● **Work order**:
Exactly the lines starting at the line containing "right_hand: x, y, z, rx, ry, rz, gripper" and ending at the line containing "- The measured" are to be written out from the listing below, both included.

● **Information supplied**:
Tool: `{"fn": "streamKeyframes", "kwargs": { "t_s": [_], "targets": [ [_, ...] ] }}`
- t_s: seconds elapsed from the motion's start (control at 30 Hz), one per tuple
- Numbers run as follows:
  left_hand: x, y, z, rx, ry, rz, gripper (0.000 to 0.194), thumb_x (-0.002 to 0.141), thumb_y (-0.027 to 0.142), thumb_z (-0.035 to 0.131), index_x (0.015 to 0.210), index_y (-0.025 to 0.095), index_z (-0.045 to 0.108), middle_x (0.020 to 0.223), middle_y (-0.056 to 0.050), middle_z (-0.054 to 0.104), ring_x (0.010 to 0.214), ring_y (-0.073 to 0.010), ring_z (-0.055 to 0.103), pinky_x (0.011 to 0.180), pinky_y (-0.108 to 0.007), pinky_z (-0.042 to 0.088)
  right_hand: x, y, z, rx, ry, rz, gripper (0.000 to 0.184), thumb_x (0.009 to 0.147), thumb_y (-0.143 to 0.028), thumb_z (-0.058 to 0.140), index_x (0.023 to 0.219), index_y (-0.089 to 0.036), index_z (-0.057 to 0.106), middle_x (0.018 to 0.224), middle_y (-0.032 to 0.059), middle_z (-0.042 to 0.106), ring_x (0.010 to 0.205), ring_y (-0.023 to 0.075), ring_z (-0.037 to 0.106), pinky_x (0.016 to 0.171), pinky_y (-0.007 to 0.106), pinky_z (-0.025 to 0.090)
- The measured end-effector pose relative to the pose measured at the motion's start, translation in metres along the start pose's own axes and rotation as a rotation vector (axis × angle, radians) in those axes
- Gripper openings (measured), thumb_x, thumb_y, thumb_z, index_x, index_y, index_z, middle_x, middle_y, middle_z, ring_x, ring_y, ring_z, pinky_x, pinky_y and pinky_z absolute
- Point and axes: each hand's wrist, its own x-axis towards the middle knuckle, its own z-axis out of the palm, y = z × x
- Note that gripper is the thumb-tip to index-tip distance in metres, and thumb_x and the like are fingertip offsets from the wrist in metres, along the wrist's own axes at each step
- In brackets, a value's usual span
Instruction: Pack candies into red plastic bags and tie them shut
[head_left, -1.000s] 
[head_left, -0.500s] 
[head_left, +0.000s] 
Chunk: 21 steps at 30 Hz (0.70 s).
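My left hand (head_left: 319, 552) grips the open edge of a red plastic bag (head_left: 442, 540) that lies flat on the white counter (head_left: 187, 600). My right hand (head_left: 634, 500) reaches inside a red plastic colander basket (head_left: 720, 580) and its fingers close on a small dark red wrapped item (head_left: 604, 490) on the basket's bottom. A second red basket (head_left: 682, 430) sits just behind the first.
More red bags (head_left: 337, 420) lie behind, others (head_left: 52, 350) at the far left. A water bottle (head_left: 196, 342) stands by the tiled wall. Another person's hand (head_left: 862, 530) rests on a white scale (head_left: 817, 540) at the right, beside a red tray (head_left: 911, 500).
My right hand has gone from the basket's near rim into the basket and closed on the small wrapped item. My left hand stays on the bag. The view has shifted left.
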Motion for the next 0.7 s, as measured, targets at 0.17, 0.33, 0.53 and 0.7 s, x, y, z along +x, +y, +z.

● **Solution to the problem**:
  right_hand: x, y, z, rx, ry, rz, gripper (0.000 to 0.184), thumb_x (0.009 to 0.147), thumb_y (-0.143 to 0.028), thumb_z (-0.058 to 0.140), index_x (0.023 to 0.219), index_y (-0.089 to 0.036), index_z (-0.057 to 0.106), middle_x (0.018 to 0.224), middle_y (-0.032 to 0.059), middle_z (-0.042 to 0.106), ring_x (0.010 to 0.205), ring_y (-0.023 to 0.075), ring_z (-0.037 to 0.106), pinky_x (0.016 to 0.171), pinky_y (-0.007 to 0.106), pinky_z (-0.025 to 0.090)
- The measured end-effector pose relative to the pose measured at the motion's start, translation in metres along the start pose's own axes and rotation as a rotation vector (axis × angle, radians) in those axes

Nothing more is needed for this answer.